A full-factorial model with two factors is specified in the model formula as y ~ A*B where A is the first factor, and B is the second factor. R expands this formula to y ~ A + B + A:B where the colon indicates an interaction (multiplicative) effect.

# re-label levels and convert to factors.
urchin1 <- copy(urchin)
urchin1[, CO2:=factor(ifelse(CO2==400,"-", "+"))]
urchin1[, Temp:=factor(ifelse(Temp==13, "-", "+"))]
fit <- lm(Resp ~ Temp*CO2, data=urchin1) # use urchin1 data with relabeled levels
coef(summary(fit))
##               Estimate Std. Error    t value     Pr(>|t|)
## (Intercept)  8.2333333  0.7255577 11.3475922 3.626935e-10
## Temp+        4.5100000  1.0260936  4.3953106 2.792573e-04
## CO2+        -0.3166667  1.0260936 -0.3086138 7.608069e-01
## Temp+:CO2+  -2.6850000  1.4511155 -1.8503007 7.910035e-02

The first thing this script does is to re-label the levels of Temp and CO2. The relabeling is more aesthically pleasing in the tabled output. If we didn’t relable, it would be necessary to convert CO2 and Temp to factors or else R would treat these as numeric and not factors.

The additive model is specified by the formula y ~ A + B

fit <- lm(Resp ~ Temp + CO2, data=urchin1) # use urchin1 data with relabeled levels
coef(summary(fit))
##              Estimate Std. Error   t value     Pr(>|t|)
## (Intercept)  8.904583  0.6636207 13.418183 9.038657e-12
## Temp+        3.167500  0.7662831  4.133590 4.721000e-04
## CO2+        -1.659167  0.7662831 -2.165214 4.203445e-02

10.5 Problems

  1. Draw four \(2 \times 2\) tables and label the row and column headers using the levels of the urchin treatment. In the first table, insert the cell means. In the 2nd table, insert the equation for the coefficient. In the third table, solve the equations. And in the fourth column, insert the estimates from the table above. Are tables 3 and 4 the same? If not, you’ve goofed somewhere.

  2. Frew et al. (2017) showed that increasing atomospheric CO2 increases grub activity in the soil which in turn increases root damage to sugarcane. They used a 2 x 2 experiment to then show that silicon added to the soild decreased the damage to the roots by the grubs (silicon minerals are very hard and plants uptake silicon from the soil to mineralize tissues to protect against insect damage).

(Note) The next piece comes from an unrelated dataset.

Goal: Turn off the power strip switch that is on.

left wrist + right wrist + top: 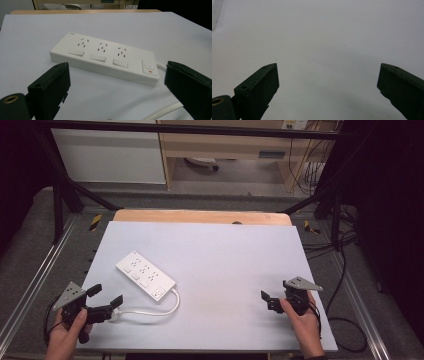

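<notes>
A white power strip (145, 276) with three sockets and a switch lies flat on the left half of the white table (230, 250). Its white cable (167, 311) loops back toward the plug (115, 316), which lies right by my left gripper. My left gripper (106, 296) is open at the table's front left, just short of the strip. Its view looks at the power strip (107, 56) between wide jaws, with the cable (162, 112) low on the right. My right gripper (268, 300) stands open at the front right over bare table (324, 37), with nothing between its jaws.
A wooden strip (200, 216) runs along the table's far edge. Metal frame rails (60, 210) flank both sides. Black cables (345, 320) trail on the floor at the right. A cabinet (225, 145) stands beyond the table.
</notes>
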Demonstrator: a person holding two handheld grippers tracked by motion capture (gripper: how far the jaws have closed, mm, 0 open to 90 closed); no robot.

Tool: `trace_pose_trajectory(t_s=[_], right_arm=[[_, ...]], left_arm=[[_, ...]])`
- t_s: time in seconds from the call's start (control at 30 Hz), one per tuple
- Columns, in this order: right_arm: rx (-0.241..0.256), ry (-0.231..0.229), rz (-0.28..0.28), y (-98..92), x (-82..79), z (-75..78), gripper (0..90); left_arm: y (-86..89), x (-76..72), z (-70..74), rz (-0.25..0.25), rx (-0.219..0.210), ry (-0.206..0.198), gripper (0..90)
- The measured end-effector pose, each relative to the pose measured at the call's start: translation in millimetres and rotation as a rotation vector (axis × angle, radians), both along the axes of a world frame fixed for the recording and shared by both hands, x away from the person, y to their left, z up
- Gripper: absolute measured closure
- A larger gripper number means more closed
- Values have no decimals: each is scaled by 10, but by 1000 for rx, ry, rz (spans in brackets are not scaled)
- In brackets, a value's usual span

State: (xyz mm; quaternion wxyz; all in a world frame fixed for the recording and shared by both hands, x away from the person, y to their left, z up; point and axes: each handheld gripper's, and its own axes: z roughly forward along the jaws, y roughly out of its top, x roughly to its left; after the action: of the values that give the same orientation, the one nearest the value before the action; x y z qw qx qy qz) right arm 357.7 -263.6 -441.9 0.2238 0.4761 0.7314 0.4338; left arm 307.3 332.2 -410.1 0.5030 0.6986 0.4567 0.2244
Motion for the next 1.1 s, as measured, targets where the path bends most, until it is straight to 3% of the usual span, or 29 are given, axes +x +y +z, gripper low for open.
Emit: trace_pose_trajectory(t_s=[0.23,0.77,1.1], right_arm=[[-6,-51,11,12,1,18,45],[-23,-86,10,29,-17,51,36],[-16,-90,3,25,-29,65,32]], left_arm=[[11,2,1,0,-2,1,66],[8,-17,22,12,1,-9,67],[-47,-59,97,-17,-15,-31,49]])
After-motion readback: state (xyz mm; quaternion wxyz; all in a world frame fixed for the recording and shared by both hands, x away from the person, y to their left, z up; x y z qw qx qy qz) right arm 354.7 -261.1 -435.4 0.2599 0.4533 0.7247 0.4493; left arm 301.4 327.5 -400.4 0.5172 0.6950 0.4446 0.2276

There are lots of analyses in the paper, but I want you to reproduce Fig. 4b, but using gg_interaction_plot and fit the model using lm.

(The treatment assignments are in a different file than the experimental results. Use the merge function to glue the two tables together, keying on the common column “plant”)

  1. file name: “canegrub_feedingtrial.csv”
  2. file name: “treatments.csv”
  3. source: https://datadryad.org/resource/doi:10.5061/dryad.r3s16
Frew et al. Figure 4b

Frew et al. Figure 4b

  1. Kardol et al investigated the effect of moss growth in response to rainfall and community structure. Analyze the effect of these two factors on biomass gain and generate a Harrell plot alternative to their bar plot in Fig. 3 (see below). What is striking about your plot compared to theirs?

Filename “Data file for Dryad.xlsx” sheet “Data” **Source*:** https://datadryad.org/resource/doi:10.5061/dryad.66d5f

Kardol et al. Figure 3

Kardol et al. Figure 3

  1. (Grad students only) Generate a fake experiment! The experiment should have two factors each with two levels. Experiment with power by varying sample size and effect size.